▶ _Your assignment_
Copy each line below in which the string "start" occurs.
****
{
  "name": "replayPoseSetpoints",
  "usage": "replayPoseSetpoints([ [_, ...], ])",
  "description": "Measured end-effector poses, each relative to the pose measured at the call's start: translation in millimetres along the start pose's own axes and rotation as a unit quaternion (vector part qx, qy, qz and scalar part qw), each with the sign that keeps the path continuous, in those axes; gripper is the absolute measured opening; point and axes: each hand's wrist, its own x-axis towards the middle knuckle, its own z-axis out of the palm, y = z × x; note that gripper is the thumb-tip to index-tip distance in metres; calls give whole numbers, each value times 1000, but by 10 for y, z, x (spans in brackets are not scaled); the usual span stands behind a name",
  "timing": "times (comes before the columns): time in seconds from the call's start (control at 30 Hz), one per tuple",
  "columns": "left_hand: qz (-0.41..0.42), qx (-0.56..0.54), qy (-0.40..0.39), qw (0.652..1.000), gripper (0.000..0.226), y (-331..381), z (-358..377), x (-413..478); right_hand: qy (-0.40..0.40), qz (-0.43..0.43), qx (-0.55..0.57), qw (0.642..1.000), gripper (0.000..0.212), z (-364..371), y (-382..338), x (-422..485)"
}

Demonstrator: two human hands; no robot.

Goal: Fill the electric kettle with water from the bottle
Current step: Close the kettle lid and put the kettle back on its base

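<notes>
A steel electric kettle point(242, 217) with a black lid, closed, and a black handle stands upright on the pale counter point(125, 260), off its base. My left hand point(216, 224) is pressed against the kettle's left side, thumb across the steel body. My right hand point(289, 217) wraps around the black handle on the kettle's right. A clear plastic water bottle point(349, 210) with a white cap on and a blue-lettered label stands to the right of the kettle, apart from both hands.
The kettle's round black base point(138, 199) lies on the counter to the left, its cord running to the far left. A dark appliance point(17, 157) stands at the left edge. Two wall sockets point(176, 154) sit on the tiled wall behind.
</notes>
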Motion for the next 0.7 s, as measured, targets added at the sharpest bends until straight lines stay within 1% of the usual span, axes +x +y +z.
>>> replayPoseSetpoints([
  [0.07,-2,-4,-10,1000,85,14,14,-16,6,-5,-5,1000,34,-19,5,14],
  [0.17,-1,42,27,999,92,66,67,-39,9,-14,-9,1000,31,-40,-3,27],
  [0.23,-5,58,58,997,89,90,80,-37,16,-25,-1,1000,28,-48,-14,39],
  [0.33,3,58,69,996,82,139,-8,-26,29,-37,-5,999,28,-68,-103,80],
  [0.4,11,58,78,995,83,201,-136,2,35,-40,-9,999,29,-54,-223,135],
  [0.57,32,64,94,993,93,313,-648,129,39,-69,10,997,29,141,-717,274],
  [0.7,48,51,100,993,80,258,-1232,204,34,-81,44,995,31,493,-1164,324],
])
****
▶ _Problem solution_
  "description": "Measured end-effector poses, each relative to the pose measured at the call's start: translation in millimetres along the start pose's own axes and rotation as a unit quaternion (vector part qx, qy, qz and scalar part qw), each with the sign that keeps the path continuous, in those axes; gripper is the absolute measured opening; point and axes: each hand's wrist, its own x-axis towards the middle knuckle, its own z-axis out of the palm, y = z × x; note that gripper is the thumb-tip to index-tip distance in metres; calls give whole numbers, each value times 1000, but by 10 for y, z, x (spans in brackets are not scaled); the usual span stands behind a name",
  "timing": "times (comes before the columns): time in seconds from the call's start (control at 30 Hz), one per tuple",

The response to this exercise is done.